Por isso, quando foi convidada a participar do grupo de karatê da terceira idade na Associação Londrinense de Karatê, há oito meses, a primeira coisa que Sonia verificou foi se seria possível treinar de meias. ''No primeiro dia, subi degrau por degrau, devagar, até o andar de cima. Hoje, subo e desço correndo, e sinto calor no pé se fico de meia. E nunca mais senti dores'', revela, acrescentando que seu equilíbrio também melhorou. ''Já caí ao subir em cadeira para alcançar um lugar alto, já caí ao lavar o chão, e agora não caio mais. Tudo melhorou.

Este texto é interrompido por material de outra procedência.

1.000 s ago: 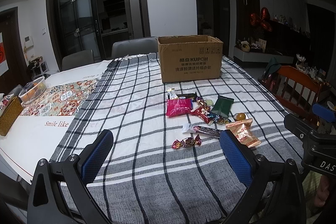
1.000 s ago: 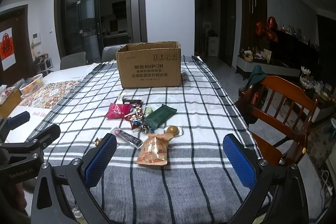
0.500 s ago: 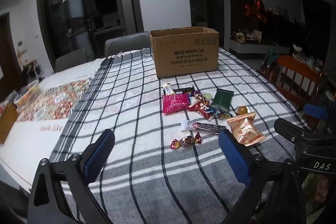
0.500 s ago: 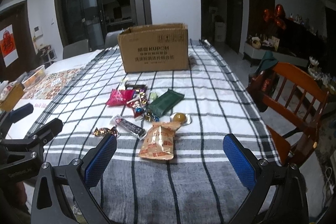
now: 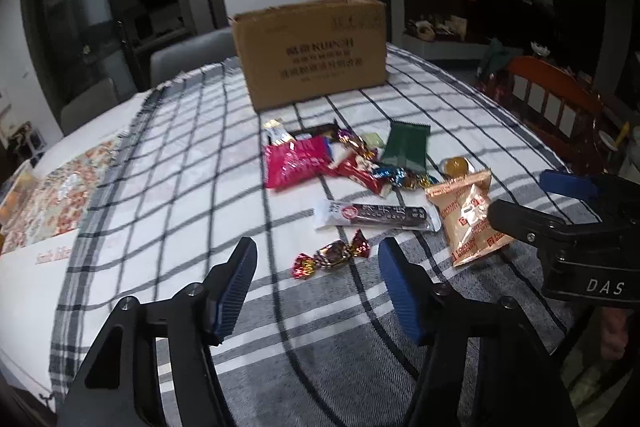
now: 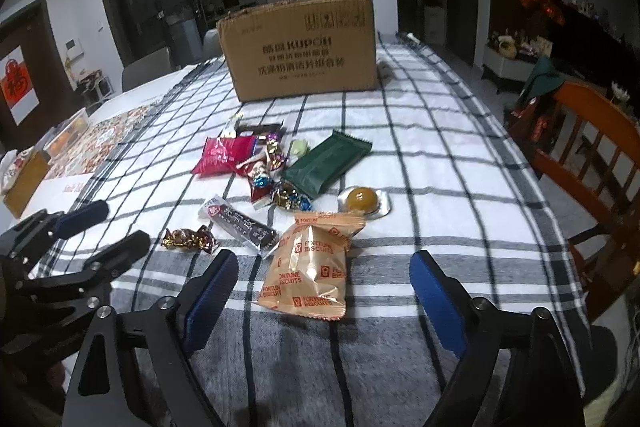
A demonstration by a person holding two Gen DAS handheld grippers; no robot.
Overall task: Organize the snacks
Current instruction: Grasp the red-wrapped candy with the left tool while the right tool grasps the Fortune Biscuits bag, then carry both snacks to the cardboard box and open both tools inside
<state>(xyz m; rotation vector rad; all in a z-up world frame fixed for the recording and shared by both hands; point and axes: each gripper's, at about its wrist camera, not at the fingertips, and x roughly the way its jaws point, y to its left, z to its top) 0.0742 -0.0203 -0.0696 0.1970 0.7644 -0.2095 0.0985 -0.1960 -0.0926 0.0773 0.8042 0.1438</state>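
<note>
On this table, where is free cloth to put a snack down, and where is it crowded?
Free: the checked cloth right of the green packet, and left of the pink packet. Crowded: the snack pile from there to the biscuit bag, before the cardboard box.

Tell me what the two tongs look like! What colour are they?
Both tongs are made of black bars joined with silver bolts. The left tongs and the right tongs each end in two fingers covered with ribbed blue pads. White letters reading DAS are printed on the side of the right one's black body. No cables or sleeves show.
</note>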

Rejuvenesci por dentro'', conclui.
Um pouco mais jovem, a decoradora Maria Aparecida Ferreira, 51 anos, sofre de lupus, e chegou às aulas de karatê com dores pelo corpo e dificuldade para andar. ''O médico recomendou uma atividade física, mas eu nunca gostei de academia, porque lá você não tem um objetivo. O karatê foi a descoberta da minha vida'', define.
Além de acabar com as dores e sentir uma melhora significativa na própria saúde, Maria Aparecida destaca que essas mudanças foram ótimas para a sua auto-estima e até na parte espiritual. ''Sempre fui religiosa praticante. Mas tudo o que eu aprendi na teoria na igreja eu vi na prática aqui nas aulas de karatê'', afirma. Outra vantagem destacada por ela é em relação ao autocontrole. ''Você aprende a contar até dez e controlar a sua raiva em vez de ficar remoendo. Vale a pena mesmo!'', garante.
O objetivo que faltava na academia, a decoradora encontrou no karatê. Em dois anos, ela já chegou à faixa vermelha (terceira graduação do esporte), e agora quer mais. ''Não vou parar. Quero chegar à faixa preta.'' (A.I.)